Task to complete: Every line of the records that contains "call" should be tallied, and only the resulting number returned.

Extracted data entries
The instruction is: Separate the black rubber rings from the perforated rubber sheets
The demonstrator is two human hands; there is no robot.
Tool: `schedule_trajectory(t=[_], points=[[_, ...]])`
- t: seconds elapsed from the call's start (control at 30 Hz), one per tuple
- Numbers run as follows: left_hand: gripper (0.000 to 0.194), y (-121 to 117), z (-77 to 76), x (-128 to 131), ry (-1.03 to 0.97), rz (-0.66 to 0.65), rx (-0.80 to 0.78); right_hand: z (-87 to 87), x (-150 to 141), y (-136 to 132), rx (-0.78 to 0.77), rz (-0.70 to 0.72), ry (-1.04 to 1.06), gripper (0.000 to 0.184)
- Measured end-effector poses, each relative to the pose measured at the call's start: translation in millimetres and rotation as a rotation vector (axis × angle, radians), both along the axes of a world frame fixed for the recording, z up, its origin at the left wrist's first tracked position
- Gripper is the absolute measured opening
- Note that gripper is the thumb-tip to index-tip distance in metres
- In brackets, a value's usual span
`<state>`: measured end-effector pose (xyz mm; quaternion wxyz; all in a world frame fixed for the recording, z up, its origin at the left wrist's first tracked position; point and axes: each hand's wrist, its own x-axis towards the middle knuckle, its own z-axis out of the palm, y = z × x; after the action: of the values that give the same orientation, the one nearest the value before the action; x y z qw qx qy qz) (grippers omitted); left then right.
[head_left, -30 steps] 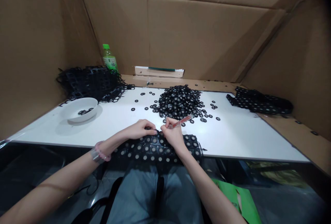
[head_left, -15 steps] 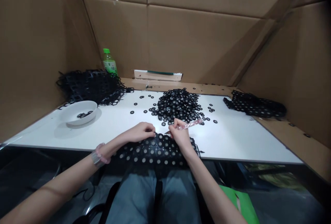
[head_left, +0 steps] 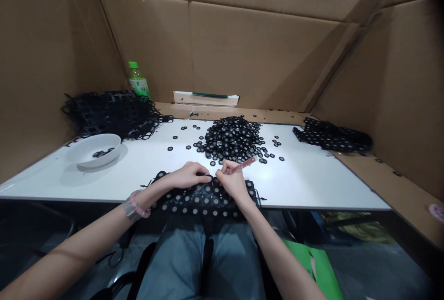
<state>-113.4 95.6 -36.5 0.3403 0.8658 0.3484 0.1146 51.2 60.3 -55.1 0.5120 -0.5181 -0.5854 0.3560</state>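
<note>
A black dotted sheet (head_left: 195,200) with rows of pale round discs lies over the table's front edge, above my lap. My left hand (head_left: 189,175) is closed in a pinch on the sheet's upper edge. Right beside it, my right hand (head_left: 233,180) grips a slim pen-like tool (head_left: 245,164) with a reddish shaft, held slanted. The tool's working end is hidden by my fingers, close to the sheet's top edge. Just beyond both hands is a heap of small black rings with pale centres (head_left: 232,139), with several loose ones scattered around.
On the left stand a white bowl (head_left: 81,150) holding a few black pieces, a tangled black mesh pile (head_left: 111,113) and a green-capped bottle (head_left: 138,82). Another black dotted sheet (head_left: 333,136) lies crumpled at right. Cardboard walls (head_left: 243,50) enclose the white table (head_left: 312,180).
My right hand has come closer to my left, and the tool's dark tip, visible before, is now hidden. The whole view has shifted slightly, with the scene sliding left.
</note>
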Motion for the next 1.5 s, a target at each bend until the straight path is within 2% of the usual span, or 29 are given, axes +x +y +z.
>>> schedule_trajectory(t=[0.17,0.37,0.57,0.73,1.1,1.27,1.5], points=[[0.035,0,-4.7,0,-0.034,0.011,-0.01,-1.0,-1,-1,0.038,0.01,-0.042,0.023],[0.031,0,-13.1,-2,-0.197,0.032,-0.088,-1.8,-8,-2,0.085,0.022,-0.068,0.024],[0.03,-2,-3.9,7,-0.073,0.102,-0.049,-1.6,12,2,-0.002,-0.013,0.054,0.021],[0.034,-1,-1.1,17,-0.013,0.045,0.026,0.0,20,0,-0.022,-0.01,0.041,0.021],[0.029,1,-9.0,16,-0.046,0.021,0.011,-0.5,16,-2,0.013,0.003,-0.027,0.021],[0.03,3,-13.3,17,-0.171,0.013,-0.091,0.3,9,-5,0.051,0.007,-0.042,0.024],[0.027,-3,1.2,27,0.009,0.076,-0.003,-4.2,27,3,-0.01,-0.038,0.117,0.022]])
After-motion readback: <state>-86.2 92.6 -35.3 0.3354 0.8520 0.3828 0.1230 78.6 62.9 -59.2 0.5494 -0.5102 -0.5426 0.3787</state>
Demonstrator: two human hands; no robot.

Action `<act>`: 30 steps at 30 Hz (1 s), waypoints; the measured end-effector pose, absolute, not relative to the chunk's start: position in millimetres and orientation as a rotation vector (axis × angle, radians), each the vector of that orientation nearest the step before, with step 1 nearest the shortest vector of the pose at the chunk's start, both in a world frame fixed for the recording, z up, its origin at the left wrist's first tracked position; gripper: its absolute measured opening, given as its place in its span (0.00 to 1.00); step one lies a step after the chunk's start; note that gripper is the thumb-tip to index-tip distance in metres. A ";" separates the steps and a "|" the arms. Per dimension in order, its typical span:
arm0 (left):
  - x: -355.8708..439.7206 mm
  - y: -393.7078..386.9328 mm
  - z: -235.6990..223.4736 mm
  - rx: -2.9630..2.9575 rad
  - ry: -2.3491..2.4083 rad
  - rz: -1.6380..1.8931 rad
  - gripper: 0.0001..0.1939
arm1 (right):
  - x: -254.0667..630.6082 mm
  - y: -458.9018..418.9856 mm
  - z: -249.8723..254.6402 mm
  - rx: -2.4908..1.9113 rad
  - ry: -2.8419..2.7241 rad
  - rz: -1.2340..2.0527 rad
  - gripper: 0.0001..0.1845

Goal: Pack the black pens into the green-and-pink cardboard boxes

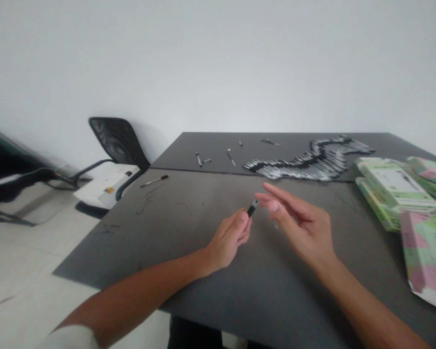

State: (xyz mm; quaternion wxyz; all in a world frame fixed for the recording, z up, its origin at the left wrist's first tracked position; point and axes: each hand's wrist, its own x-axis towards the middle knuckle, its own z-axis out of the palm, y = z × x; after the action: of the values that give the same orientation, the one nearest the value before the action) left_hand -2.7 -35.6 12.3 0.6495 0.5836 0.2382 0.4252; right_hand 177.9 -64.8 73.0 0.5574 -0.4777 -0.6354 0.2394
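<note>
A dark grey table (269, 300), made of two sections meeting at a straight seam, carries a long winding row of black-and-silver pens (305, 160) on its far section. Left of that row lie several loose pens (198, 159), and further left, on the near section, a single pen (154, 181). Right of the row, overlapping flat green-and-pink cardboard boxes (396, 186) sit along the table's edge.
</note>
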 end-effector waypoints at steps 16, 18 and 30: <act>-4.2 -0.9 3.3 1.187 0.736 1.158 0.32 | 238.2 -17.7 64.5 -1.508 -1.411 0.100 0.27; -4.9 4.8 2.5 1.175 0.757 1.185 0.33 | 254.9 10.8 76.9 -1.655 -1.694 0.043 0.28; 3.3 12.9 -36.8 1.059 0.873 1.157 0.35 | 327.9 263.8 92.5 -2.269 -2.272 0.072 0.16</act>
State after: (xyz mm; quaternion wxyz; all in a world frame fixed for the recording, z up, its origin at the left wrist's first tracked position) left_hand 3.3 12.9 -36.8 0.6236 0.4614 0.3801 0.5038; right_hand 327.9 263.8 92.5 -0.0352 -0.7061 -0.7069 0.0225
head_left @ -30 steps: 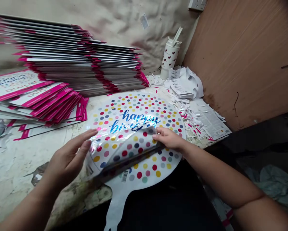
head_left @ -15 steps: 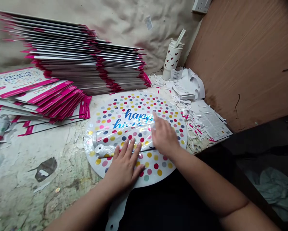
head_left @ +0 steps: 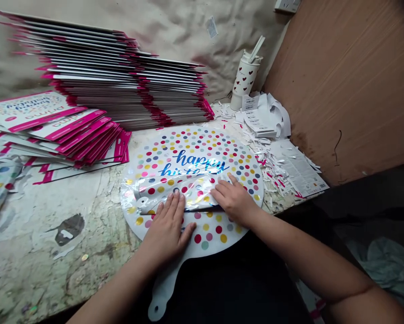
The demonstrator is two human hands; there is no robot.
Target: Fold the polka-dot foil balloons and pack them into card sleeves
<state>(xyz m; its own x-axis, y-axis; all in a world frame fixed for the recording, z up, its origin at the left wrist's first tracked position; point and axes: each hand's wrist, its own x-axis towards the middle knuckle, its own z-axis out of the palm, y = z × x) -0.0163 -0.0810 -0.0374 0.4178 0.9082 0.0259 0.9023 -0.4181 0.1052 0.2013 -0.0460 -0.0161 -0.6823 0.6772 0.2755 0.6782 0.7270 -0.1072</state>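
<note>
A flat round foil balloon [head_left: 210,236] with coloured dots, blue "happy" lettering and a pale tail lies at the table's front edge. Across its middle is a folded foil balloon [head_left: 170,185], a shiny dotted strip with a holed tab at its left end. My left hand [head_left: 166,227] lies flat on this strip, fingers stretched out and thumb apart on the round balloon. At the strip's right end, my right hand [head_left: 235,200] has its fingers bent and closed on the foil. The lower line of lettering is partly covered by the strip.
Tall stacks of pink-edged card packages [head_left: 121,85] stand at the back; a fanned pile of packages [head_left: 63,130] lies left. A heart-patterned cup [head_left: 245,76], a label roll [head_left: 261,117] and paper scraps [head_left: 272,162] lie right, near a wooden board [head_left: 340,90].
My right hand's raised forefinger has come down and the hand sits slightly lower and further right. My left hand has slid a little left and down. The camera view has shifted slightly.
</note>
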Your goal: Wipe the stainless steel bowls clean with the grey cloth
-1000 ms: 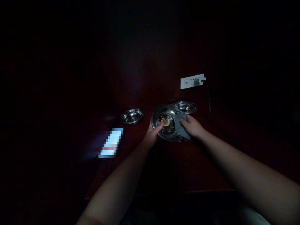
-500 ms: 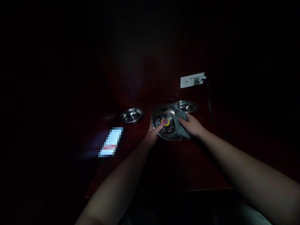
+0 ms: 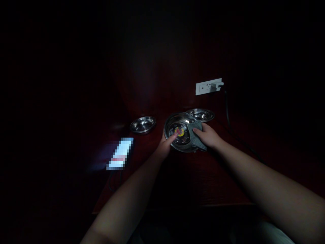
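Head view: dim scene, looking down along two bare forearms to a dark red bench [image 3: 200,184] against a dark wall.
Held bowl: a shiny metal bowl [image 3: 184,139] sits between the hands, over the far part of the bench, its hollow tilted towards the viewer; whether its underside touches the bench cannot be told.
Sticker: a round yellow and red label [image 3: 180,130] on the bowl's inner base.
Left hand: the left hand [image 3: 165,145] grips the near left rim, thumb inside, reaching the label.
Right hand: the right hand [image 3: 208,135] pinches a grey cloth [image 3: 196,139] over the right rim, thumb on top.
Just changed: almost nothing over the last second; grip, tilt and cloth match, so the cloth appears to be staying on one patch of rim.
Other metalware: a metal dish [image 3: 143,125] stands apart at left; a shallow plate [image 3: 202,115] lies behind, partly hidden by the held bowl.
Surroundings: a glowing, pixelated phone [image 3: 120,154] at left; a white wall socket [image 3: 202,88] with a plug [image 3: 217,85] and dark cord [image 3: 227,113] at right.
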`<action>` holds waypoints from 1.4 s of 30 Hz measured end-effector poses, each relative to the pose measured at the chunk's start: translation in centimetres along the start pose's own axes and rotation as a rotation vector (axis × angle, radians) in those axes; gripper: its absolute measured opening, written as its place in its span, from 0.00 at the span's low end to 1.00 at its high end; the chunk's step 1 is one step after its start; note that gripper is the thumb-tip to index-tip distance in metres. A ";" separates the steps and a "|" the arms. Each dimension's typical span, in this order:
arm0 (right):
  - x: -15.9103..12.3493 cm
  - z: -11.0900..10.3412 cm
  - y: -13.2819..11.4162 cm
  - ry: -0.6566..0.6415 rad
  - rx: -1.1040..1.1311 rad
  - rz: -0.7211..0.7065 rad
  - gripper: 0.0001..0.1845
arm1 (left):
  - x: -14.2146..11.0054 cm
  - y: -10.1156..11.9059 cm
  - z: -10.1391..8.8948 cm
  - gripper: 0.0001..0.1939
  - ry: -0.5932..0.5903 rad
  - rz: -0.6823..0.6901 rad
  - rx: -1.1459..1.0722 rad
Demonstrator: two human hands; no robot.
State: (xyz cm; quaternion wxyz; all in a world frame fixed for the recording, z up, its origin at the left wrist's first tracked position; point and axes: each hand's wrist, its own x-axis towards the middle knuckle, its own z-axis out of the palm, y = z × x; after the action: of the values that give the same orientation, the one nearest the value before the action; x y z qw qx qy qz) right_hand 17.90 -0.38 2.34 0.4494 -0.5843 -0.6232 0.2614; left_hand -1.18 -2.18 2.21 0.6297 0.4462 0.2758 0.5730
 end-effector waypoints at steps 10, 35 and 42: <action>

Solution for this exercise: 2